(Material for this task)

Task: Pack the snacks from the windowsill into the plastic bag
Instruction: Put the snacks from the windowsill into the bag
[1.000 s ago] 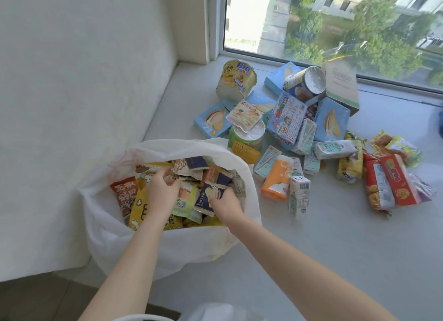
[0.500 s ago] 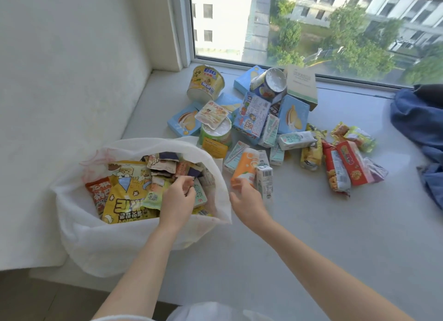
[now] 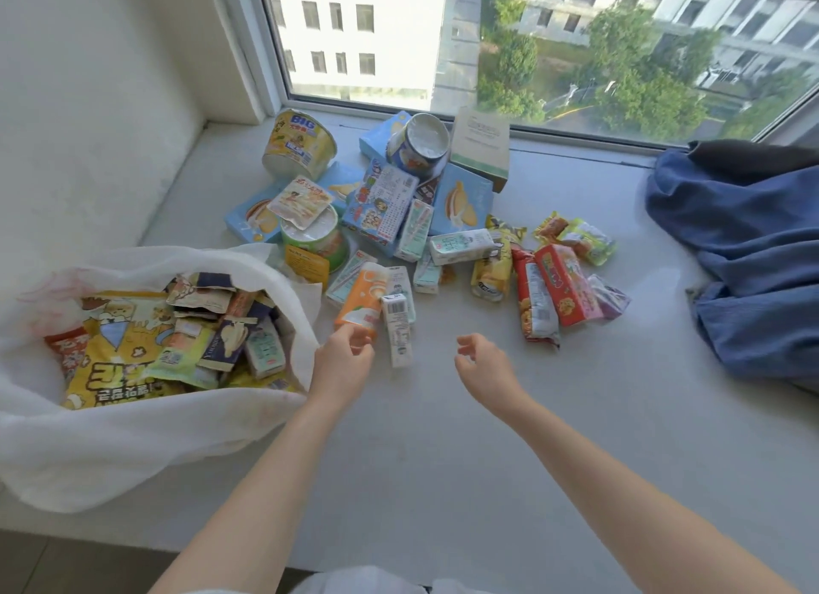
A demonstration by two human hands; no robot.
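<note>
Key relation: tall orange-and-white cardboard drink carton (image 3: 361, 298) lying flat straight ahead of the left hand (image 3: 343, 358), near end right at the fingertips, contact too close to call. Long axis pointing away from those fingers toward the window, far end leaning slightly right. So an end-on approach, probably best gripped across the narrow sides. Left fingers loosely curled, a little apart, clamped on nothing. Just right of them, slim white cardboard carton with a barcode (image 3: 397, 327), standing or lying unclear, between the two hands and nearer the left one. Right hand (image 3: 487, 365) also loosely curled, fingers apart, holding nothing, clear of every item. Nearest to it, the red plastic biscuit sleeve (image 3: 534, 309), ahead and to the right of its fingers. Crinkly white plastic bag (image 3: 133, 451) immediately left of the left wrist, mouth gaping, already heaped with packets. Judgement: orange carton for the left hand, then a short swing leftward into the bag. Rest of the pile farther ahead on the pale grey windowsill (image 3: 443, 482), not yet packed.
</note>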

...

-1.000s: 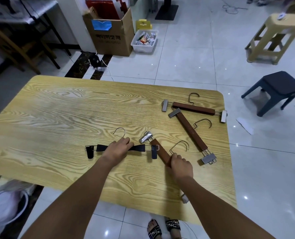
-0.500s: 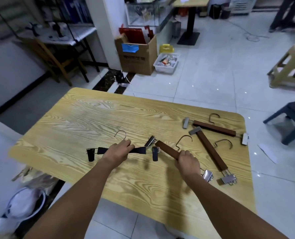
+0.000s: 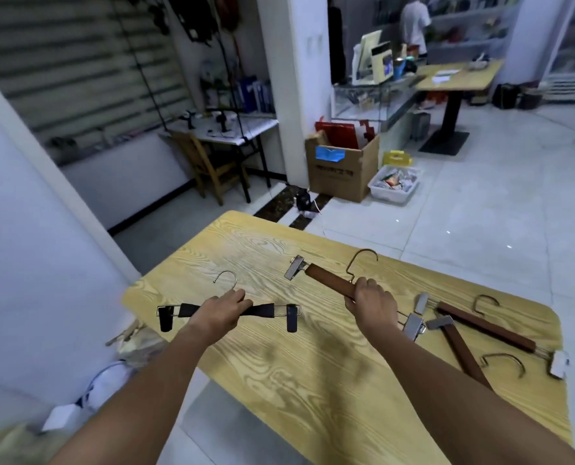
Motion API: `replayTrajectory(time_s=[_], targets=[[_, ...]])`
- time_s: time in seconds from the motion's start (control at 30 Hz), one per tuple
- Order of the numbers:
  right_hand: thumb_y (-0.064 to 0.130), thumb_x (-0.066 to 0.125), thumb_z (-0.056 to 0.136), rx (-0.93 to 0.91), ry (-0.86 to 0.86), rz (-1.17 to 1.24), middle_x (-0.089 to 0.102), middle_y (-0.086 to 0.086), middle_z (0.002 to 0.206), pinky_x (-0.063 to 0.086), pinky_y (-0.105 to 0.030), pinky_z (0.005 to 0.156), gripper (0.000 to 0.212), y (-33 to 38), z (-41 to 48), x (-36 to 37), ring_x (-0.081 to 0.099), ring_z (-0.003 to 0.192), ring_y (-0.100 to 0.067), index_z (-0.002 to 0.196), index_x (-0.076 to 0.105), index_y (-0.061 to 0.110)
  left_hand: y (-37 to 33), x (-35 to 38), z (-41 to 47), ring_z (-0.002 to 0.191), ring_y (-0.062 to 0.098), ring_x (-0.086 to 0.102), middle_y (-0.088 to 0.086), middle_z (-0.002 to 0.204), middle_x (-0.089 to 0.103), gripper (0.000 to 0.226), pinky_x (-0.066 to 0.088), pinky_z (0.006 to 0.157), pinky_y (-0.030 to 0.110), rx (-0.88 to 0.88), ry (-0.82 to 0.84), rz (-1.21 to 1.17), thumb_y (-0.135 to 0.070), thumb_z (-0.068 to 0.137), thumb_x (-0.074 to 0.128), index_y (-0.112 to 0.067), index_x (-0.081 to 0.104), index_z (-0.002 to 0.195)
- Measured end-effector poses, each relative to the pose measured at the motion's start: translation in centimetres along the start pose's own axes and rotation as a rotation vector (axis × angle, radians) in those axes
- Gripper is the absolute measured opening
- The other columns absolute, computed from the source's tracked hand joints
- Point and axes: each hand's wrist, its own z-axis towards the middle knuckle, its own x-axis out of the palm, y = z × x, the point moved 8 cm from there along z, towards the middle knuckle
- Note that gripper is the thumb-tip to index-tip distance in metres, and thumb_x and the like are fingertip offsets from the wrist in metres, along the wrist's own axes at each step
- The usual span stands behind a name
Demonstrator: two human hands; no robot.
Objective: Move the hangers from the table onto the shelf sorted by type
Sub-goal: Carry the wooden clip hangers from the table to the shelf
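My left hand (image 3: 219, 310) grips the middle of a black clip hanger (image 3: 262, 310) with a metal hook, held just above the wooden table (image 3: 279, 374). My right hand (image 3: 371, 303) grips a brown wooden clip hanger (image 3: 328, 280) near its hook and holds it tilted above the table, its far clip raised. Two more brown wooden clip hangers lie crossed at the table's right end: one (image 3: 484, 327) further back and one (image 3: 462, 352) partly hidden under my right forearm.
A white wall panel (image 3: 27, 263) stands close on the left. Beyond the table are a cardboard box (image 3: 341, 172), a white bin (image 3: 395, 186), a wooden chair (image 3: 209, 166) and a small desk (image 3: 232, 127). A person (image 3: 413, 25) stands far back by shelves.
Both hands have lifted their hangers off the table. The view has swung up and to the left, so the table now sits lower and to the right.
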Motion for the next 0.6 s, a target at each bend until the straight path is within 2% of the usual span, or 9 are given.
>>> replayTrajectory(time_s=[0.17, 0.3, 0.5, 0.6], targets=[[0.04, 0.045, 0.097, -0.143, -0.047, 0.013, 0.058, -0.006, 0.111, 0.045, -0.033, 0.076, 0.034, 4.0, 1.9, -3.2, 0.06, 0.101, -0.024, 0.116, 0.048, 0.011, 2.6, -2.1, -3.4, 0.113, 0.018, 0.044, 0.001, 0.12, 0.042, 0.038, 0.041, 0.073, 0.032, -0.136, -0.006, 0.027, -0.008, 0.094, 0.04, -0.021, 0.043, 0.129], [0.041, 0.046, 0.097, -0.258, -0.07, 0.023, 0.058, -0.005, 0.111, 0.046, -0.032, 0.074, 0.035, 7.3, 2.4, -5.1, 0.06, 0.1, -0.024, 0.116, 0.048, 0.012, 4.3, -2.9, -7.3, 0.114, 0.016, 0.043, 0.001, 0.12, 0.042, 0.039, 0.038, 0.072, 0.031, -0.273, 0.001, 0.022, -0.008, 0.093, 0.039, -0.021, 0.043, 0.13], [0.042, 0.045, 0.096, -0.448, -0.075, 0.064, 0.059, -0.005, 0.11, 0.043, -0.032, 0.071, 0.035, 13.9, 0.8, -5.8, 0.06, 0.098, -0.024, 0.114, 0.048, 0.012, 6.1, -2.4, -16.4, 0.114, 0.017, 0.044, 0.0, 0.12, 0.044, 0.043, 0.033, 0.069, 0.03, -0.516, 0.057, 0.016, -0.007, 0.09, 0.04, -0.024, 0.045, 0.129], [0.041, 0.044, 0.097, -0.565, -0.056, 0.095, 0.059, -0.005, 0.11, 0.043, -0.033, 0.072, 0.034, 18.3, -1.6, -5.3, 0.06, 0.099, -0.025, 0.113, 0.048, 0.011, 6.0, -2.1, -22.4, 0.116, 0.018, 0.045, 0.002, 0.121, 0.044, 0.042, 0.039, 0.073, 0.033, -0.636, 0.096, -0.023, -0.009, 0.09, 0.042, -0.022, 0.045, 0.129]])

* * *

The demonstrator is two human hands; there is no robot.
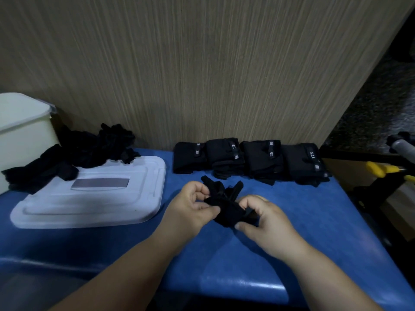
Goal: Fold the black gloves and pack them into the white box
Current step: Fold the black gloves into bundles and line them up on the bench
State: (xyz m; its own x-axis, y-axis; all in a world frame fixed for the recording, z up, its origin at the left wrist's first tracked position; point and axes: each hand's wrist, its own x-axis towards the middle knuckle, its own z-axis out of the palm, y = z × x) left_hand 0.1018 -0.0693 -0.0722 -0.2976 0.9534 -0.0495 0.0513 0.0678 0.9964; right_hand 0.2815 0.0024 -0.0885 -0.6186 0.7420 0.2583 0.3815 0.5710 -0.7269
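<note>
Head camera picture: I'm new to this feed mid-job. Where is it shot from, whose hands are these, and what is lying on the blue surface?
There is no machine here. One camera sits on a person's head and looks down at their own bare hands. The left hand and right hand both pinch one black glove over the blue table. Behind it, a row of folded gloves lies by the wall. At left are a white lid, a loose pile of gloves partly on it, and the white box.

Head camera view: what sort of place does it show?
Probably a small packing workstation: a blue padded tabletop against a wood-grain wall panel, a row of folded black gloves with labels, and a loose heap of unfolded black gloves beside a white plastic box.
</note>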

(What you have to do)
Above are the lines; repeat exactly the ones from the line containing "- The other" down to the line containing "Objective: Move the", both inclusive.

(Solution for this task)
- The other columns absolute, computed from the source's tracked hand joints
- Point and axes: each hand's wrist, its own z-axis towards the middle knuckle, its own x-axis out of the palm, y = z × x, the point moved 8 cm from there along z, towards the middle knuckle
- Note that gripper is the thumb-tip to index-tip distance in metres, and thumb_x and the like are fingertip offsets from the wrist in metres, along the wrist's own axes at each step
- The usual span stands behind a name
Demonstrator: two human hands; no robot.
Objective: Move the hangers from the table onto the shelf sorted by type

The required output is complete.